Coimmunoprecipitation

PC12 (5 × 105 cells) or HEK293T (3 × 106 cells) transiently transfected or not with human XIAP or/and TrkA were plated in 100 mm dishes. 3 days after transfection, cells were serum starved for 2 hours and stimulated or not with 50 ng/ml of NGF for 15 or 60 minutes. Cells were collected using lysis buffer and cleared by centrifugation at 12,000 rpm. Proteins were quantified by a DC protein assay kit based on the Bradford method (Bio-Rad Laboratories Inc). 1 mg of total protein was taken and adjusted with lysis buffer to achieve a final concentration of 1 μg/μl. Cell lysates were incubated 1 hour at 4°C in an orbital shaker with Protein G Sepharose (Amersham Biosciences) to discard unspecific binding to beads. Supernatants obtained by centrifugation at 1,000 rpm for 10 minutes were incubated overnight at 4°C with specific antibodies for ubiquitin, XIAP orTrk at 1 μg/assay. 30 μl of Protein G Sepharose beads were added in each sample and incubated 1 hour at 4°C in an orbital shaker. Finally, beads were washed three times with lysis buffer, suspended in 30 μl of loading buffer containing 1 μl of DTT (1 M) and boiled. Samples were loaded onto 10% SDS-polyacrylamide gel and processed by immunoblotting with the indicated antibodies. Cell lysates (15–30 μg protein) blotted with the indicated antibodies were used as input controls. The proteosome inhibitor MG132 (10 μM) or vehicle (DMSO; 1:1000) were added in the cell cultures during serum starvation and NGF treatment when ubiquitinated cRAF was monitored. Interaction of TrkB and XIAP was monitor in whole-brain lysates from E15 embryos of C57BI/6 mice obtained after homogenization in lysis buffer with a Polytron homogenizer.

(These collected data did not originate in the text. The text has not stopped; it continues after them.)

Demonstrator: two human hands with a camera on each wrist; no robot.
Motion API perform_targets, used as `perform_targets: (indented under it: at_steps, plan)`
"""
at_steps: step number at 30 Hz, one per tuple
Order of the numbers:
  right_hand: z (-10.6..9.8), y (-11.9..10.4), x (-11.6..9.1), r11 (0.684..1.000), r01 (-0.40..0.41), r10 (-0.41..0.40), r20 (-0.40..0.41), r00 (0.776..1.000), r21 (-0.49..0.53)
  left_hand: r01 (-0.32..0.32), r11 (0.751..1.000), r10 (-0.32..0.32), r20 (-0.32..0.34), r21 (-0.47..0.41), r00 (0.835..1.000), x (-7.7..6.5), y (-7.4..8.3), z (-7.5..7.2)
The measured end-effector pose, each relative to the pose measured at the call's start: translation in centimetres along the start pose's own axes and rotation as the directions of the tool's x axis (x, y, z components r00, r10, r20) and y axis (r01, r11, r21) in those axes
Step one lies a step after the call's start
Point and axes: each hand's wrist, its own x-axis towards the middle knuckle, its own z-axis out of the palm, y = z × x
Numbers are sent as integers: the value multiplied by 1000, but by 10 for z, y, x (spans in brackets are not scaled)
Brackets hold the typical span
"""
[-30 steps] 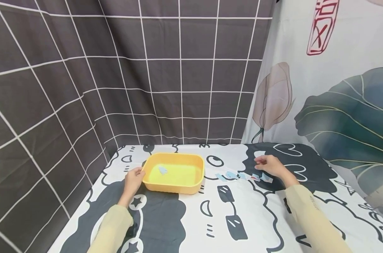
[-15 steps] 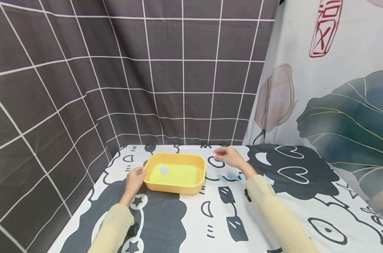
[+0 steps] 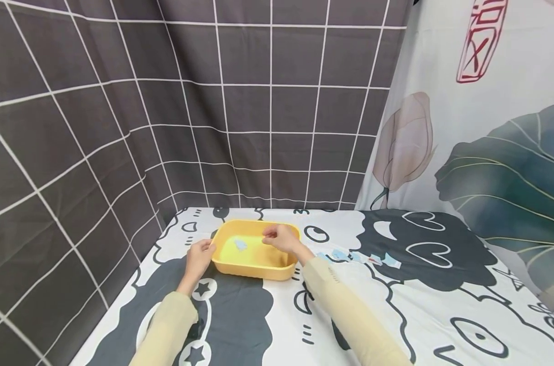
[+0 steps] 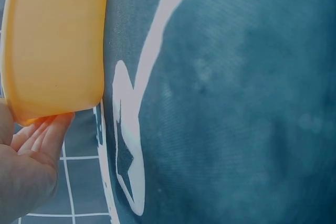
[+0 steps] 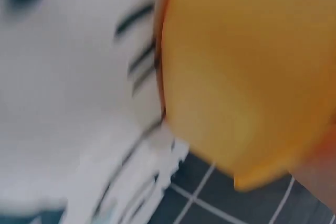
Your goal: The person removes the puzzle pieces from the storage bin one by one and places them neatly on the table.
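Observation:
A yellow plastic basin (image 3: 254, 271) stands on the patterned cloth, with one small light-blue piece (image 3: 240, 245) lying inside. My left hand (image 3: 197, 260) grips the basin's left rim; in the left wrist view, fingers of the left hand (image 4: 34, 156) reach under the edge of the basin (image 4: 58, 45). Over the right part of the basin is my right hand (image 3: 281, 239), its fingers bent toward the thumb. I cannot tell whether it holds anything. The right wrist view is blurred, showing the basin wall (image 5: 226, 66) and a bit of the right hand (image 5: 320, 174).
To the right of the basin, several small blue pieces (image 3: 340, 254) lie in a row, the rightmost a blue-and-white piece (image 3: 391, 261). A dark gridded curtain (image 3: 290, 112) hangs behind, and a floral curtain (image 3: 501, 152) at the right.
My right hand has moved left from above the row of blue pieces to over the basin. The left hand stays at the basin's rim. The view has shifted slightly.

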Motion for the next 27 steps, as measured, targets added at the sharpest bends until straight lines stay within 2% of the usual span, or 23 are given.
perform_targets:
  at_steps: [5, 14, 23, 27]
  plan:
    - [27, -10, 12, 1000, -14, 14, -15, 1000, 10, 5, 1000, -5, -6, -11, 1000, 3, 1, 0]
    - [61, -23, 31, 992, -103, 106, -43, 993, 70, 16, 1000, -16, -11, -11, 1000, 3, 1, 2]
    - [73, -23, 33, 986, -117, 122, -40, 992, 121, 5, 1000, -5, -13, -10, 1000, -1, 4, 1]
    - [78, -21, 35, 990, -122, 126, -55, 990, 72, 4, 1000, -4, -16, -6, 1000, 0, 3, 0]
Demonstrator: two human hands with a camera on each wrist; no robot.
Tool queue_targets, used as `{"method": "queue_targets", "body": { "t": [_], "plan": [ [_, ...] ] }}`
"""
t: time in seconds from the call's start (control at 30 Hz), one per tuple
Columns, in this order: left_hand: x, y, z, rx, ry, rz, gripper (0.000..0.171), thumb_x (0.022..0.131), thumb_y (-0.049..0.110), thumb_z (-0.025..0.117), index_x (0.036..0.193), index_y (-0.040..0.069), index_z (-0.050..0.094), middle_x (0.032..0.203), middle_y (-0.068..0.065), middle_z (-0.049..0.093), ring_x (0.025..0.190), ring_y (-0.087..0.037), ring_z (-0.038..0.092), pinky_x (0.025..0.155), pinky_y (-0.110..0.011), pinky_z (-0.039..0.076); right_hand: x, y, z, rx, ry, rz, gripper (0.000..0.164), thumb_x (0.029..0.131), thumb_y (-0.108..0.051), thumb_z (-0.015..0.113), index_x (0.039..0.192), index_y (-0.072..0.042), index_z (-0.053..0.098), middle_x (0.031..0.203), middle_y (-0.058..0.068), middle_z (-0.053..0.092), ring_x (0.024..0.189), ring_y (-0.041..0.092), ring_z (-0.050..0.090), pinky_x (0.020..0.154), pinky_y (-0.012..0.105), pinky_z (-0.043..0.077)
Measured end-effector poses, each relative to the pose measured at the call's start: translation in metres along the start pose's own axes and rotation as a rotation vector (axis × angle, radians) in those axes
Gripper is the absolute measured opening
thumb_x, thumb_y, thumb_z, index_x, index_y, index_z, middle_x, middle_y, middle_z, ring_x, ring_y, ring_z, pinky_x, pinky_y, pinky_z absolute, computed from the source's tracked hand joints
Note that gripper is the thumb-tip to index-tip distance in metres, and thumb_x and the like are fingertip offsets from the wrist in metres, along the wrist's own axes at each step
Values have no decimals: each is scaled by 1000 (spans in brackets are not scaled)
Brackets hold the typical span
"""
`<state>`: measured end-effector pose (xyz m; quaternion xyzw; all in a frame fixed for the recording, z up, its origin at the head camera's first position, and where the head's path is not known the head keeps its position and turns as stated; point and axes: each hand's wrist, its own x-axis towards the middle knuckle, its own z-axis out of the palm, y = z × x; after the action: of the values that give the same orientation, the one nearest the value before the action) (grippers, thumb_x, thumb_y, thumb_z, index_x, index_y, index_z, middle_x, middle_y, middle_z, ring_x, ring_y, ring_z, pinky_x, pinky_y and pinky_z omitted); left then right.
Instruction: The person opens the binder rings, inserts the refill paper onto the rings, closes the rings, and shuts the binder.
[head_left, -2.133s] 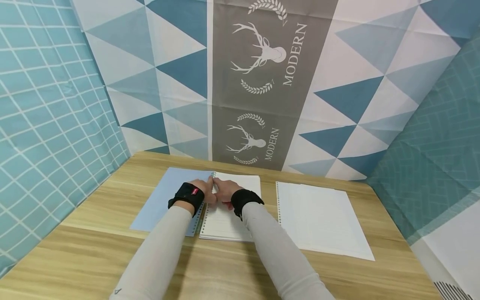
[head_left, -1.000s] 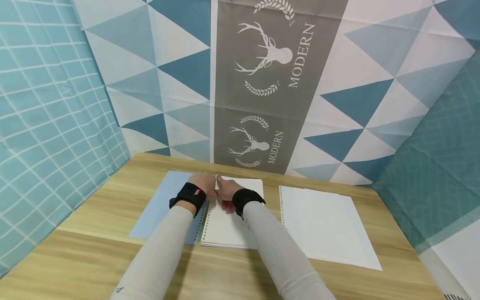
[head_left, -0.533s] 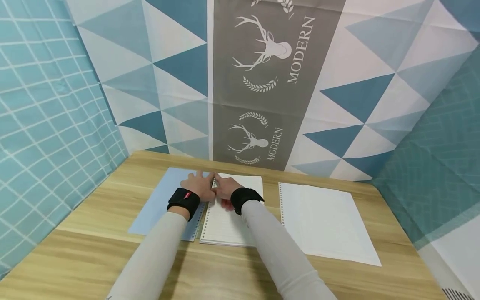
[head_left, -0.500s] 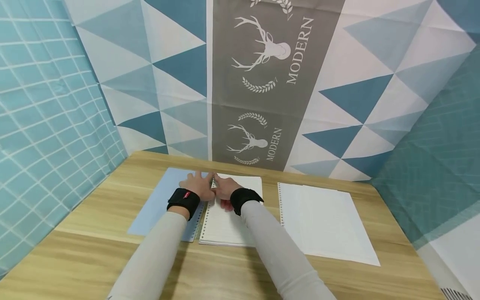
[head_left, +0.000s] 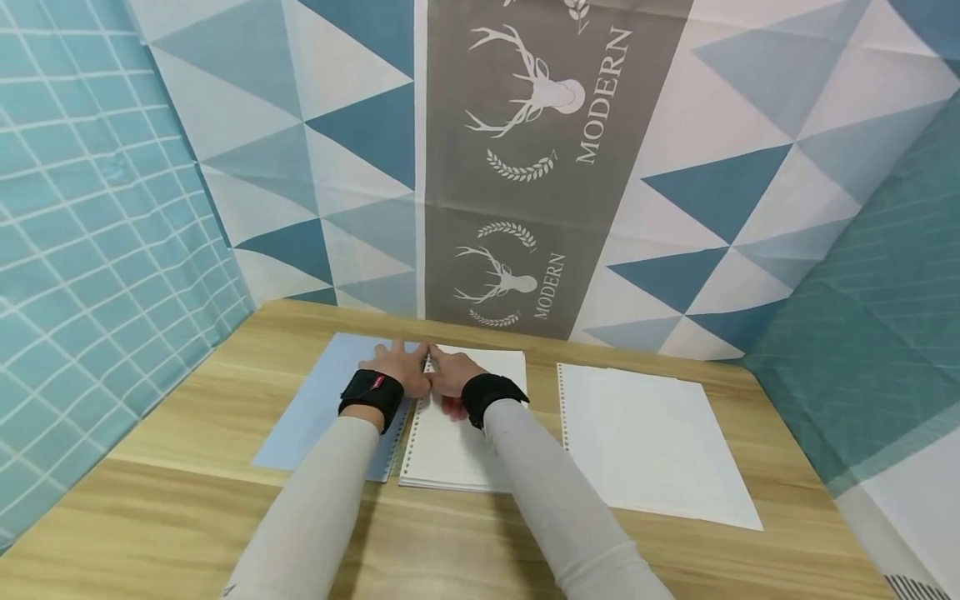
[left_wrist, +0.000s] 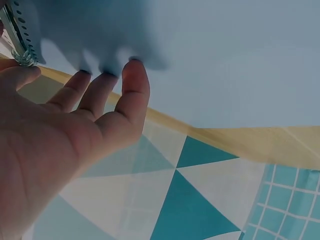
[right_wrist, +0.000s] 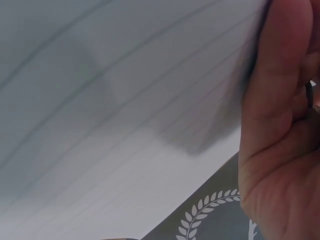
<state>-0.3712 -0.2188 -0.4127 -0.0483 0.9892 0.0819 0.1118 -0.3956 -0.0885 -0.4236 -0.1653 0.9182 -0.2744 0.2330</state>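
Observation:
A loose-leaf notebook lies open, its blue cover (head_left: 303, 433) on the left and a stack of lined, punched pages (head_left: 450, 467) on the right. Both hands meet over the far end of its spine. My left hand (head_left: 397, 368) spreads over the cover, fingertips resting on it, forefinger and thumb reaching the spine. In the left wrist view, that forefinger touches a metal binder ring (left_wrist: 24, 57). From the page side, my right hand (head_left: 453, 375) brings forefinger and thumb to the rings, its other fingers curled over the pages. Much of the ring contact is hidden.
A separate set of punched white sheets (head_left: 652, 442) lies to the right on the wooden table (head_left: 187, 517). Patterned cloth (head_left: 360, 242) hangs behind the table's far edge, with tile-patterned cloth (head_left: 97, 250) along the left.
My left hand was bunched at the spine a second ago; its fingers have since spread over the blue cover. The right hand stays at the rings. The head view has shifted slightly.

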Motion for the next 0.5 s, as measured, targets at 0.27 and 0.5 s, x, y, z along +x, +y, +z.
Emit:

As a control, the anti-FLAG-mouse monoclonal antibody was used under the same conditions.

Statistical analysis

All the experiments were performed at least three times. Values were expressed as mean ± SEM. Student's t test was used to determine the statistical significance of differences in neurite length and branching point numbers (p<0.05 was considered significant). For multiple comparisons, ANOVA was performed followed by Bonferroni's post-test.